*What you will do*.
Go through the records below line by line. Count the lines with "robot" and give the count alone.

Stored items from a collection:
__________

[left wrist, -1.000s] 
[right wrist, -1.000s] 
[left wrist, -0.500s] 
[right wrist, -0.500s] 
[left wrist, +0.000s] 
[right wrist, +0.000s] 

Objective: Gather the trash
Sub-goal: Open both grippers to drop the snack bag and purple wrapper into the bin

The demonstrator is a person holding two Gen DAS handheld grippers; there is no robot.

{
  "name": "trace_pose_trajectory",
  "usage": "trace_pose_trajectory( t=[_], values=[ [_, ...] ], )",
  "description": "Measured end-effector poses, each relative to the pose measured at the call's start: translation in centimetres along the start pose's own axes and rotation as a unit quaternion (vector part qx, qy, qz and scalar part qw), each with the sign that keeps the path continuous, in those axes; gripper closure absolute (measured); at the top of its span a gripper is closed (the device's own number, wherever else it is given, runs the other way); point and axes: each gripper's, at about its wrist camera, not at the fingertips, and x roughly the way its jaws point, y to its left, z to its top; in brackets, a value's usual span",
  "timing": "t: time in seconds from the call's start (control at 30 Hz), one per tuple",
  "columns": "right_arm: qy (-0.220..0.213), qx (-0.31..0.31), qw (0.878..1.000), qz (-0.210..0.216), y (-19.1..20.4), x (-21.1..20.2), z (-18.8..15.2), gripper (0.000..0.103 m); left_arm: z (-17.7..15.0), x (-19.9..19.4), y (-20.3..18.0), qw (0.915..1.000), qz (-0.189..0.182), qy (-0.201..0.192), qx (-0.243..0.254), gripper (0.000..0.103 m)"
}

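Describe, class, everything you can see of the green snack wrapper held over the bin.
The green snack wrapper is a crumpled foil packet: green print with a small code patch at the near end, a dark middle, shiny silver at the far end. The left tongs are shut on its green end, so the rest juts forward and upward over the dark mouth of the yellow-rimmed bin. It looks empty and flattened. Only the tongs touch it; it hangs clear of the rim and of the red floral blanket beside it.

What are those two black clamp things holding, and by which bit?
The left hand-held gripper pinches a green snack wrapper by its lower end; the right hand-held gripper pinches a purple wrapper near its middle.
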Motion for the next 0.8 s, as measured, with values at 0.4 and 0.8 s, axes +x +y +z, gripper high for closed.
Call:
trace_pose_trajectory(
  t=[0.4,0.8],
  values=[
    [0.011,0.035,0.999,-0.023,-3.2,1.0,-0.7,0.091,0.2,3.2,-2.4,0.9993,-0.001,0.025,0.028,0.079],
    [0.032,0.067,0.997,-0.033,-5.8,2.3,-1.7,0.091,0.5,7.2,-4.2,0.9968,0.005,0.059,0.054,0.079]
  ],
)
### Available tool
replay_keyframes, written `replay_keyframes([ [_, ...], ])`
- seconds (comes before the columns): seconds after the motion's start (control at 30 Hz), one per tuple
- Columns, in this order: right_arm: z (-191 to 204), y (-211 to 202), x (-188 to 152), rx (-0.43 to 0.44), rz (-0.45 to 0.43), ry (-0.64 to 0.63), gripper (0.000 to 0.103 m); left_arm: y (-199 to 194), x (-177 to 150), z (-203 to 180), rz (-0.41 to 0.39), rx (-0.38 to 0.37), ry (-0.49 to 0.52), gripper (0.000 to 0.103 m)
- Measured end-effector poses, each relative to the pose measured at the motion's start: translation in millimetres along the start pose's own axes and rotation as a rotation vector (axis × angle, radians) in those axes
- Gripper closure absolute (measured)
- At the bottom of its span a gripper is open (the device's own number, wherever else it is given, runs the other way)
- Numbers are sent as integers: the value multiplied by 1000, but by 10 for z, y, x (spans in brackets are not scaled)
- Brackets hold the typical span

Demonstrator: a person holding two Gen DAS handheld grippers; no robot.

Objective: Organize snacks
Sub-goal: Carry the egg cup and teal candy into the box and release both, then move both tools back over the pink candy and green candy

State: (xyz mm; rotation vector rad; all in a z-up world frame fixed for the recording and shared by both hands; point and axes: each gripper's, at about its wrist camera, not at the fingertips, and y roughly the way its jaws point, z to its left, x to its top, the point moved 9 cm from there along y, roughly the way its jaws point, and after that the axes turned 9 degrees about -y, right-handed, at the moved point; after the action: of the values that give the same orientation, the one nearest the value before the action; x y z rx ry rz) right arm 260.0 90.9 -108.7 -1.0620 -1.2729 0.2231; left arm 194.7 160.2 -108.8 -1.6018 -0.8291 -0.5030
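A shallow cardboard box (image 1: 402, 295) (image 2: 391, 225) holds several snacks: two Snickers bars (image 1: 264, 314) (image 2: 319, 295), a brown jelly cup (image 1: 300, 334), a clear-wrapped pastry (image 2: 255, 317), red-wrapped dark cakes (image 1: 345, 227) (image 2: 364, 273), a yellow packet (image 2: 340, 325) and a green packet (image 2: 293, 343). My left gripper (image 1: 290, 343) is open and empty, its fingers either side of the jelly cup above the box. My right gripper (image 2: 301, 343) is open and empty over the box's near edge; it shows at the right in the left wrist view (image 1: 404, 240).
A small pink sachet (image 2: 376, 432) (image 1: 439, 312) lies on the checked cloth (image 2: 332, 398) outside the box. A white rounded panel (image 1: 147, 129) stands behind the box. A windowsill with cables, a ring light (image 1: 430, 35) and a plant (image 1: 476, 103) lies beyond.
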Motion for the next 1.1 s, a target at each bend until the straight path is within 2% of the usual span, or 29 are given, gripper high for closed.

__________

*Answer to this task*.
2